Make your Internet Explorer more secure - This can be done by following these simple instructions:
From within Internet Explorer click on the Tools menu and then click on Options.
Click once on the Security tab
Click once on the Internet icon so it becomes highlighted.
Click once on the Custom Level button.
Change the Download signed ActiveX controls to Prompt

Change the Download unsigned ActiveX controls to Disable

Change the Initialize and script ActiveX controls not marked as safe to Disable

Change the Installation of desktop items to Prompt

Change the Launching programs and files in an IFRAME to Prompt

Change the Navigate sub-frames across different domains to Prompt

When all these settings have been made, click on the OK button.

If it prompts you as to whether or not you want to save the settings, press the Yes button.
Next press the Apply button and then the OK to exit the Internet Properties page.

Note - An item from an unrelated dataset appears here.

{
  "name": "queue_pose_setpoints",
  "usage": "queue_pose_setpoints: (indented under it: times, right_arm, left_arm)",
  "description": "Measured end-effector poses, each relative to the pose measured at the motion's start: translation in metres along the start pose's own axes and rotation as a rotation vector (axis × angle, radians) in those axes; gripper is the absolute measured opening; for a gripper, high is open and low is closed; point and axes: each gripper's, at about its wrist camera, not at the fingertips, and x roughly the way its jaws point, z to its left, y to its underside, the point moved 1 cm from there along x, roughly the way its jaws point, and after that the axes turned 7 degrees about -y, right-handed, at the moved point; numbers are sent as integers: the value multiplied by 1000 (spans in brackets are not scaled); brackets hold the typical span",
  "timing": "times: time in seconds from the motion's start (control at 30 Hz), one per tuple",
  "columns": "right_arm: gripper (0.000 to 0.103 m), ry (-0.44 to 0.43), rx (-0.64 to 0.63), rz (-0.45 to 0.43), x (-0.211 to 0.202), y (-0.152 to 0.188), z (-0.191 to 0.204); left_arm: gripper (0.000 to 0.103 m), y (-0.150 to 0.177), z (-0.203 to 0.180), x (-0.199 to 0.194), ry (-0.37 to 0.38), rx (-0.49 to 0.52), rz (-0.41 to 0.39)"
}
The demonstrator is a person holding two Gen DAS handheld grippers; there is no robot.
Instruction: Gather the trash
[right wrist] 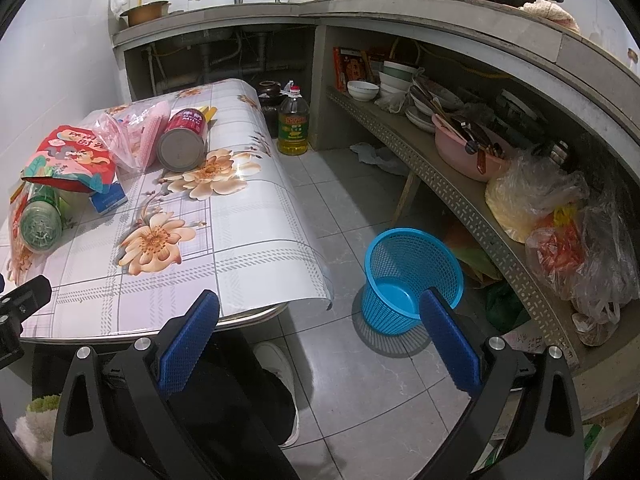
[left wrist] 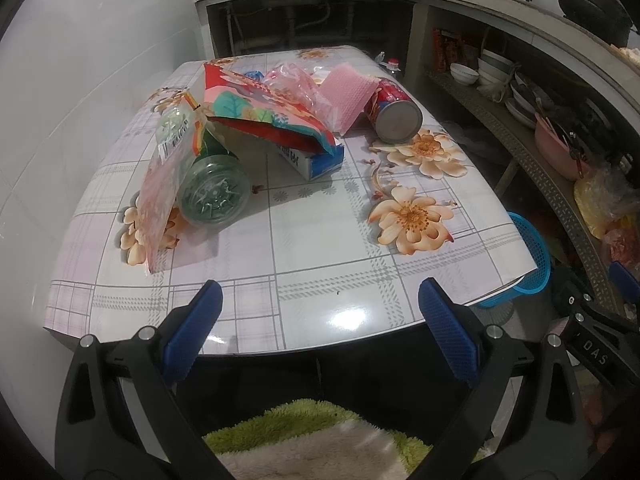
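Trash lies on the flower-print table (left wrist: 320,280): a green bottle (left wrist: 214,194) on its side under a clear printed wrapper (left wrist: 160,208), a red and pink snack bag (left wrist: 260,114) over a blue and white box (left wrist: 320,162), a pink plastic bag (left wrist: 296,84), a pink sponge (left wrist: 346,98) and a red can (left wrist: 394,110) on its side. The same can (right wrist: 182,142), snack bag (right wrist: 70,160) and bottle (right wrist: 40,222) show in the right wrist view. A blue mesh bin (right wrist: 412,280) stands empty on the floor. My left gripper (left wrist: 320,294) is open at the table's near edge. My right gripper (right wrist: 320,304) is open, holding nothing.
A concrete counter runs along the back and right, with a shelf (right wrist: 440,184) of bowls, a pink basin (right wrist: 468,152) and plastic bags (right wrist: 560,224). An oil bottle (right wrist: 294,126) stands on the floor by the table. A person's shoe (right wrist: 280,364) is below the right gripper.
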Motion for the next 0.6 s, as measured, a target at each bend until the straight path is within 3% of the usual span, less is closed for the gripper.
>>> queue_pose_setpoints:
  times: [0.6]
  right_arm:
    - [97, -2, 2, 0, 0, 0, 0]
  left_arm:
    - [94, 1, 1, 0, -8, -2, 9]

Update your AntiVirus Software - It is imperitive that you update your Antivirus software at least once a week (Even more if you wish). If you do not update your antivirus software then it will not be able to catch any of the new variants that may come out.


Visit Microsoft's Windows Update Site Frequently - It is important that you visit http://www.windowsupdate.com (http://www.windowsupdate.com) regularly. This will ensure your computer has always the latest security updates available installed on your computer. If there are new updates to install, install them immediately, reboot your computer, and revisit the site until there are no more critical updates.

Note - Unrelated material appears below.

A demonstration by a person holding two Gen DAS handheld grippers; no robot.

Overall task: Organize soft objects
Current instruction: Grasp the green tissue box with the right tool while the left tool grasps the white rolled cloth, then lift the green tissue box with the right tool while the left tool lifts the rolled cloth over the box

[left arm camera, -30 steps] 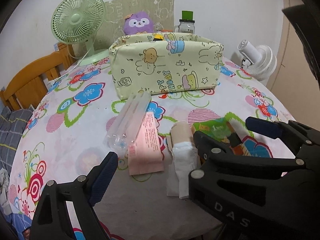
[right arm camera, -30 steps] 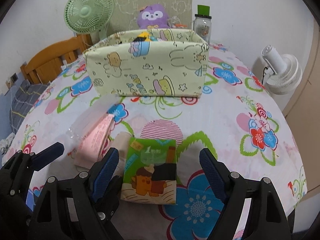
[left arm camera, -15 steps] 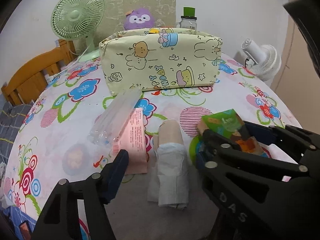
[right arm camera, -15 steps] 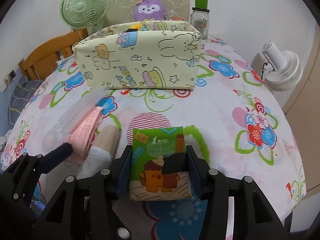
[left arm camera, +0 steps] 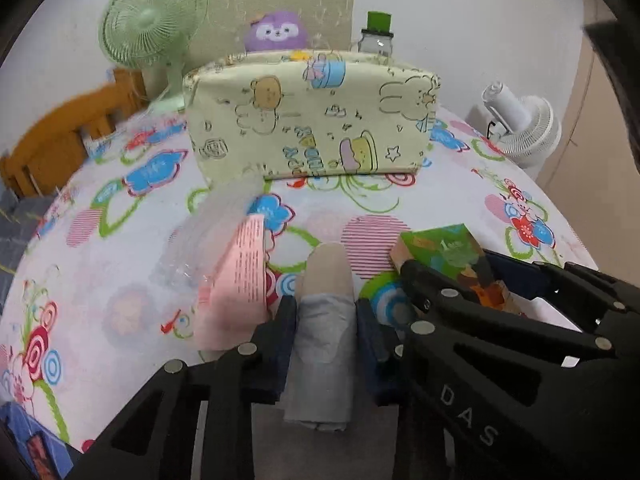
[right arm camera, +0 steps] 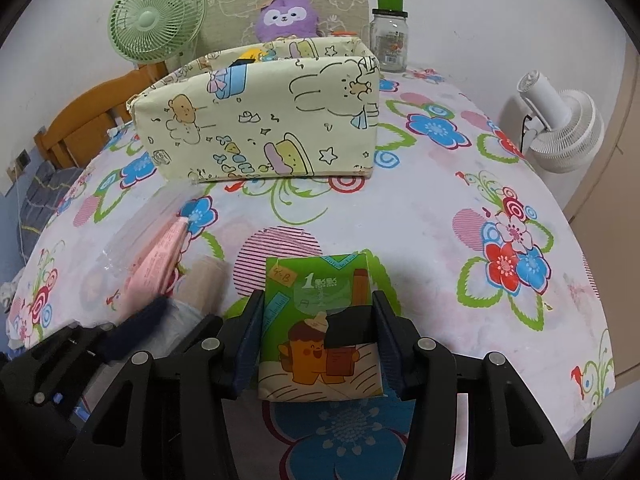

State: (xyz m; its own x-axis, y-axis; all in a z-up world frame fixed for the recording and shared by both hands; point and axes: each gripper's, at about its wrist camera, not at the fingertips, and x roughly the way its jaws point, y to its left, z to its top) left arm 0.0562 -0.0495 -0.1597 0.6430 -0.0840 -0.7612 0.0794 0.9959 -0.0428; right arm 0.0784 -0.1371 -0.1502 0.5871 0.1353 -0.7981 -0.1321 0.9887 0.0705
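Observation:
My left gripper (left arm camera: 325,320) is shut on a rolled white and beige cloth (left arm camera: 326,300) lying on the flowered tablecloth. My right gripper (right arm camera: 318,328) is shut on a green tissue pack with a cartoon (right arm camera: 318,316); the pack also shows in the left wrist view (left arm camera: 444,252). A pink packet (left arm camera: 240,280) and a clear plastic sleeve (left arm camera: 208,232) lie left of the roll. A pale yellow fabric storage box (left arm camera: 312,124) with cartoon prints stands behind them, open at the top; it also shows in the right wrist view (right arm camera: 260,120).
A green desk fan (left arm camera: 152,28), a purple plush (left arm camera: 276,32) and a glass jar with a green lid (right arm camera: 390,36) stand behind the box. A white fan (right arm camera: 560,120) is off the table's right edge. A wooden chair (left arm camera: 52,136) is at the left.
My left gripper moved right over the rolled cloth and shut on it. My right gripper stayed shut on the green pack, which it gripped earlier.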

Install Malwarebytes' Anti-Malware - Malwarebytes' Anti-Malware is a new and powerful anti-malware tool. It is
totally free but for real-time protection you will have to pay a small one-time fee. Tutorial on installing & using this product can be found below:

Malwarebytes' Anti-Malware Setup Guide (http://bfccomputers.com/index.php?showtopic=1644)

Malwarebytes' Anti-Malware Scanning Guide (http://bfccomputers.com/index.php?showtopic=1645)


Install SpywareBlaster - SpywareBlaster will added a large list of programs and sites into your Internet Explorer settings that will protect you from running and downloading known malicious programs.

A tutorial on installing & using this product can be found here:

Using SpywareBlaster to protect your computer from Spyware and Malware (http://www.bleepingcomputer.com/tutorials/tutorial49.html)


Update all these programs regularly - Make sure you update all the programs I have listed regularly. Without regular updates you WILL NOT be protected when new malicious programs are released.
Follow this list and your potential for being infected again will reduce dramatically.

Here are some additional utilities that will enhance your safety

MVPS Hosts file (http://mvps.org/winhelp2002/hosts.htm) <= The MVPS Hosts file replaces your current HOSTS file with one containing well know ad sites etc. Basically, this prevents your computer from connecting to those sites by redirecting them to 127.0.0.1 which is your local computer
Winpatrol (http://www.winpatrol.com/) <= Download and install the free version of Winpatrol. a tutorial for this product is located here:
Using Winpatrol to protect your computer from malicious software (http://www.winpatrol.com/features.html)

Stand Up and Be Counted ---> Malware Complaints (http://www.malwarecomplaints.info/index.php) <--- where you can make difference!

The site offers people who have been (or are) victims of malware the opportunity to document their story and, in that way, launch a complaint against the malware and the makers of the malware.

Also, please read this great article by Tony Klein So How Did I Get Infected In First Place (http://castlecops.com/postlite7736-.html)

Happy surfing and stay clean!
Shaba
2008-07-20, 11:11
Since this issue appears to be resolved ... this Topic has been closed. Glad I could help.

Note: If it has been five days or more since your last post, and the helper assisting you posted a response to that post to which you did not reply, your topic will not be reopened. At that point, if you still require help, please start a new topic and include a fresh HijackThis log and a link to your previous thread.

If it has been less than five days since your last response and you need the thread re-opened, please send me or your helper a private message (pm). A valid, working link to the closed topic is required.